It was supposed to be a lunchtime forum so law enforcement could explain the state’s new, stricter gun control law.

But a gathering in Clarence on Tuesday was more like a public demonstration of gun owners, who vented their anger and frustration toward lawmakers in Albany.

“This is a big mistake,” one man said during the question-and-answer period. “This law should be repealed.”

At least 150 people from across Niagara and Erie counties packed into the Clarence library to hear what authorities had to say about changes to owning assault-style semiautomatic weapons and high-capacity magazines.

It was contentious from the get-go.

Dozens of people stood shoulder to shoulder in the small community room in the library. Others spilled into the hall.

As state officials began their presentation, the crowd stood and broke into the Pledge of Allegiance, stressing the words “under God” and “with liberty and justice for all.”

“This law is not only confusing, it’s totally inappropriate,” said William Chapman of Alden.

Chapman, a gun instructor, stood at the back of the room. He showed up at the forum to listen, but also wanted to let someone – anyone – from the state know that the stricter gun law is infringing on his rights.

“It’s part of the Second Amendment to own firearms,” said Chapman, 50. “They’re restricting it. They’re going way beyond.”

Tom Schultz listened quietly from the hallway. He didn’t know about the forum until just the other day, when he noticed a small posting on a website.

“They have it on a weekday afternoon with very little notice and they still get a good turnout,” said Schultz, of Elma. “That shows you how upset people are.”

Frustrations over this issue are boiling over beyond the Buffalo Niagara region.

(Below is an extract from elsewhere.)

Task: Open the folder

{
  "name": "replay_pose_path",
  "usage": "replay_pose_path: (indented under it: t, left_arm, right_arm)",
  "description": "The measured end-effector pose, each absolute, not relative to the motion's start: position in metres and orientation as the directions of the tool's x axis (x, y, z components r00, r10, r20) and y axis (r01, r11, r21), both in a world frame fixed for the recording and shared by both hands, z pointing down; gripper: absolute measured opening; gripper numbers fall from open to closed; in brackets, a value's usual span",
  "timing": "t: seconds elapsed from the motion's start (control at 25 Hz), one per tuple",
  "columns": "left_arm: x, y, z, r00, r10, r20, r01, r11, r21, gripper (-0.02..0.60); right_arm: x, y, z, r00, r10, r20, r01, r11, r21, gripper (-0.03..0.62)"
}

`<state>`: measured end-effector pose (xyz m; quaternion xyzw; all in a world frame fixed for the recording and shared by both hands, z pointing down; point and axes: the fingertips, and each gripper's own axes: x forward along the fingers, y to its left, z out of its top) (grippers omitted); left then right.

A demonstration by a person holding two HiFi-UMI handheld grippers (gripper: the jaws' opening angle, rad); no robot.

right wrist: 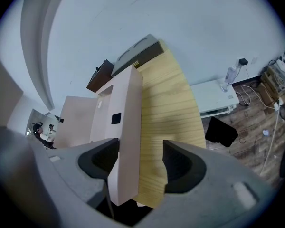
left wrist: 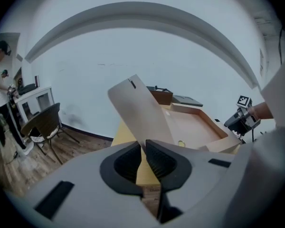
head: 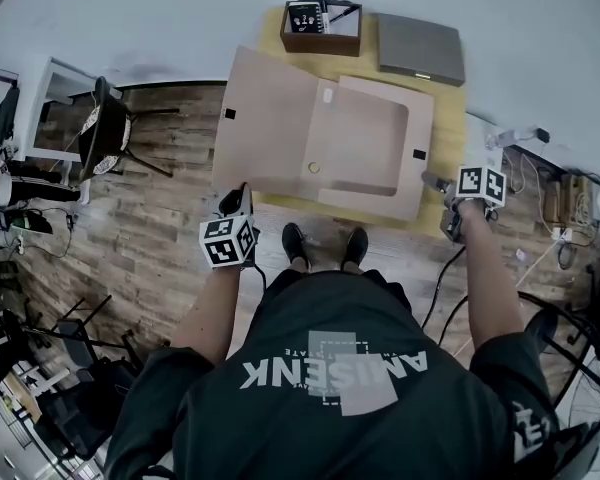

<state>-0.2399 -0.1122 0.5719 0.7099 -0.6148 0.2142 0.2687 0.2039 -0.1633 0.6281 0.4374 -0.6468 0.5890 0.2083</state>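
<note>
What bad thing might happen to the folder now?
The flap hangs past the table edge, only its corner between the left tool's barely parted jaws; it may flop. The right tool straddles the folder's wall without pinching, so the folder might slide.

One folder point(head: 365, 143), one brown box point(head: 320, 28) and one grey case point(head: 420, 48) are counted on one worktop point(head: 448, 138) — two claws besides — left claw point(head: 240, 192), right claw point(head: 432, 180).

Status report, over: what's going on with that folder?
Left gripper barely open at flap corner. Right gripper open, astride folder wall. Folder open, nothing in the way.
</note>
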Motion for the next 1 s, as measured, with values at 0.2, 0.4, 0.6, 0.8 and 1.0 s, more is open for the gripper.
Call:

The New York State Rifle & Pistol Association said on its website Tuesday that it was set to file a notice of claim against the state, paving the way for a lawsuit against the new gun control law.

“I feel bad for the people that are here to give the information,” said Schultz, 56, “but people are venting because they had no other input on this.”

The forum in Clarence was attended by representatives from state and county law enforcement agencies and was the first of several held in counties around the state throughout the day.

Mike Green, executive deputy commissioner of the state Division of Criminal Justice Services, and Steve Hogan, first deputy counsel for the State Police, offered an overview of the new law with a short presentation that hit on some of the highlights.

All assault weapons, as defined under the NY SAFE Act, are illegal to buy or sell in the state. Anyone who owns such a weapon is allowed to keep it, but owners must register it with State Police within one year, beginning April 15.

The new legislation also addresses high-capacity ammunition clips – only clips that hold seven or fewer rounds can be bought and sold in the state. Gun owners who had clips that can hold up to 10 rounds can keep them, but cannot have more than seven rounds in each clip.

While the resentment in the room was aimed at the politicians in Albany, Green and Hogan took the brunt of the heat on Tuesday, often being interrupted by comments from gun owners frustrated by the new legislation.

“Police officers should be arresting the traitors that signed it!” piped up one man.

“When are we going to debate it?” chimed in another.

“The purpose today is not to debate the bill,” Green told the crowd. “The bill is passed. It is what it is. We’re simply trying to get information out about the [law].”

Eventually, the gun owners – some of whom cut out of work to attend the noon meeting – lined up, and one by one, asked more detailed questions about the new law.

Fred Cimato of Clarence was concerned about what the state considers an excessive purchase of ammunition.

He’s a professional sport shooter, so it’s not unusual for him to buy thousands of rounds at one time. He wanted to know if this was going to be a problem for him.

“They really didn’t give me an answer,” said Cimato, 46.

The state representatives were at the Clarence forum for well over two hours, but it was clear it was going to take some more doing to sort out confusion over the new law.

“I drove all the way here in the rain, got wet feet and soaked because of Cuomo,” yelled one man, “and you can’t answer my question?”

State representatives said the forums are continuing today in other parts of the state. More are planned for Western New York in the future, a state spokeswoman said, but dates weren’t immediately available.

Hogan also directed gun owners to the website, which has a question-and-answer section and photographs of weapons to help owners understand if their gun will now be classified as an assault weapon.

In addition, Hogan said, people can get answers by calling the toll-free number (855) 529-4867 during business hours on weekdays.

“We know there are going to be new questions popping up every day from gun owners and dealers,” Hogan said. “We want to answer these questions.”

But Richard Hummell walked out of the forum early – and disappointed.

“There was no new information, no clarification,” said Hummell, of Clarence. “What I learned here today, I knew before I came. It was all online. I was hoping to get a little more clarification. I’m not a lawyer and a lot of it is legalese.”

Hummell also was unhappy that the forum was poorly publicized.

“This is a clear attempt to limit the crowd,” said Hummell, 58. “If you want to have an event like this, have it on the weekend. Have it at 7 p.m.”